Your objective ▸
Every line of the listing below should be written out exactly.

Provided material START

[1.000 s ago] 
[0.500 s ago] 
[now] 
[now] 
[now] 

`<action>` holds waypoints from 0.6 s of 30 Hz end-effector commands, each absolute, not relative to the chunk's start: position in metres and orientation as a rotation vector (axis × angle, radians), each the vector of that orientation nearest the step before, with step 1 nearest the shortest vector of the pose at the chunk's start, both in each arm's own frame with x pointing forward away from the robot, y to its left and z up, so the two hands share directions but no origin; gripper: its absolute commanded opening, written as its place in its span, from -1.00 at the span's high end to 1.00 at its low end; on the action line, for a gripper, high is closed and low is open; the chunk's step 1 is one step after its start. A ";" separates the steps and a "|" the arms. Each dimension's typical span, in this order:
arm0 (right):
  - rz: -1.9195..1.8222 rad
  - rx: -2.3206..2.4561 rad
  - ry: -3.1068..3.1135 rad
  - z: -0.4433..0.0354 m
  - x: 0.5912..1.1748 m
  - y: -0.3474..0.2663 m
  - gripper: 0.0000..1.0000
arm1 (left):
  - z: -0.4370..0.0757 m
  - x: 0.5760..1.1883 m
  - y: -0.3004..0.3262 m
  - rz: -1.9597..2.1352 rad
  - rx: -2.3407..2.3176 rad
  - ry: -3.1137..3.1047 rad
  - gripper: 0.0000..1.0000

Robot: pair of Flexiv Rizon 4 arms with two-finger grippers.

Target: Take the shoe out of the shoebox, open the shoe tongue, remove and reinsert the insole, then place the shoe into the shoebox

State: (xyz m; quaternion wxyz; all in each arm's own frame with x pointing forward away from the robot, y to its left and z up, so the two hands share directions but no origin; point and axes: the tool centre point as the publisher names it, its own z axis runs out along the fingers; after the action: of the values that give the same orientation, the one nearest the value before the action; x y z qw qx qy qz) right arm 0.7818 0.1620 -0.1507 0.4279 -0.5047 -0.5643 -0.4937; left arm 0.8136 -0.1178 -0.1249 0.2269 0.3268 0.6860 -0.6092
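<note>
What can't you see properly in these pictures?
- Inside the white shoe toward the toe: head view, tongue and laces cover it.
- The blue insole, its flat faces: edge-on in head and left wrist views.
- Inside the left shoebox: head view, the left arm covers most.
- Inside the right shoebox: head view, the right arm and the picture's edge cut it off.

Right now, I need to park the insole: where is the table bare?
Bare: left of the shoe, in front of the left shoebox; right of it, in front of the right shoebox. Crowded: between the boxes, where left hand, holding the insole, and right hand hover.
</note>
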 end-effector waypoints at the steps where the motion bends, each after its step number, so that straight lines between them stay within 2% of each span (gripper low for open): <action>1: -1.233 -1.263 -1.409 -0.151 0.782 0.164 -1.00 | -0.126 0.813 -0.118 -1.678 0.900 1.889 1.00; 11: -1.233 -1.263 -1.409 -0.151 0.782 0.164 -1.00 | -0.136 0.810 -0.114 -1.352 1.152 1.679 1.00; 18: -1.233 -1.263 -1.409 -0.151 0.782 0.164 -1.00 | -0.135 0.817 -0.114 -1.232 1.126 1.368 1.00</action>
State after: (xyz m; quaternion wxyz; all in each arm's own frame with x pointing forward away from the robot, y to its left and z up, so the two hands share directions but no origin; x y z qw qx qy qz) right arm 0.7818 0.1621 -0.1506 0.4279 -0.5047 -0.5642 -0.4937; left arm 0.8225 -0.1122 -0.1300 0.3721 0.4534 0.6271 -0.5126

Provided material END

Answer below ▸
[1.000 s ago] 
[0.500 s ago] 
[now] 
[now] 
[now] 

`<action>` holds waypoints from 0.6 s of 30 Hz end-effector commands, each absolute, not relative to the chunk's start: position in metres and orientation as a rotation vector (axis × angle, radians), each the vector of that orientation nearest the step before, with step 1 nearest the shortest vector of the pose at the chunk's start, both in each arm's own frame with x pointing forward away from the robot, y to its left and z up, so the two hands share directions but no origin; gripper: its absolute commanded opening, written as its place in its span, from -1.00 at the span's high end to 1.00 at its low end; on the action line, for a gripper, high is closed and low is open; the chunk's step 1 is one step after its start. A ";" separates the steps and a "|" the arms. Each dimension's typical span, in this order:
arm0 (right):
  - rz: -1.9195..1.8222 rad
  - rx: -2.3206..2.4561 rad
  - ry: -3.1068..3.1135 rad
  - z: -0.4433..0.0354 m
  - x: 0.5912..1.1748 m
  - y: -0.3474..0.2663 m
  - gripper: 0.0000..1.0000
arm1 (left):
  - z: -0.4370..0.0757 m
  - x: 0.5760..1.1883 m
  - y: -0.3004..0.3262 m
  - rz: -1.9597..2.1352 rad
  - rx: -2.3407..2.3176 rad
  - ry: -3.1137..3.1047 rad
  - gripper: 0.0000..1.0000

Robot: pair of Flexiv Rizon 4 arms with two-finger grippers.

Target: Take the shoe out of the shoebox, open the shoe tongue, remove and reinsert the insole, then place the shoe into the shoebox

State: (xyz m; quaternion wxyz; all in each arm's own frame with x pointing forward away from the robot, y to its left and z up, so the two hands share directions but no origin; point and axes: the tool centre point as the publisher names it, its own z axis runs out along the fingers; after the action: of the values that give the same orientation, the one nearest the value before the action; x y z qw qx qy qz) right arm 0.7818 0.1620 -0.1507 0.4279 -0.5047 -0.5643 -0.4937; left arm 0.8136 -0.1178 -0.1249 0.2269 0.3268 0.6860 -0.6092
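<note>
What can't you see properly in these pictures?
- Inside the white shoe toward the toe: head view, tongue and laces cover it.
- The blue insole, its flat faces: edge-on in head and left wrist views.
- Inside the left shoebox: head view, the left arm covers most.
- Inside the right shoebox: head view, the right arm and the picture's edge cut it off.

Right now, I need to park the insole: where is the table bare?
Bare: left of the shoe, in front of the left shoebox; right of it, in front of the right shoebox. Crowded: between the boxes, where left hand, holding the insole, and right hand hover.
</note>
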 end-effector waypoints at the steps where the motion bends, each after its step number, so that straight lines between them stay within 2% of each span (gripper low for open): <action>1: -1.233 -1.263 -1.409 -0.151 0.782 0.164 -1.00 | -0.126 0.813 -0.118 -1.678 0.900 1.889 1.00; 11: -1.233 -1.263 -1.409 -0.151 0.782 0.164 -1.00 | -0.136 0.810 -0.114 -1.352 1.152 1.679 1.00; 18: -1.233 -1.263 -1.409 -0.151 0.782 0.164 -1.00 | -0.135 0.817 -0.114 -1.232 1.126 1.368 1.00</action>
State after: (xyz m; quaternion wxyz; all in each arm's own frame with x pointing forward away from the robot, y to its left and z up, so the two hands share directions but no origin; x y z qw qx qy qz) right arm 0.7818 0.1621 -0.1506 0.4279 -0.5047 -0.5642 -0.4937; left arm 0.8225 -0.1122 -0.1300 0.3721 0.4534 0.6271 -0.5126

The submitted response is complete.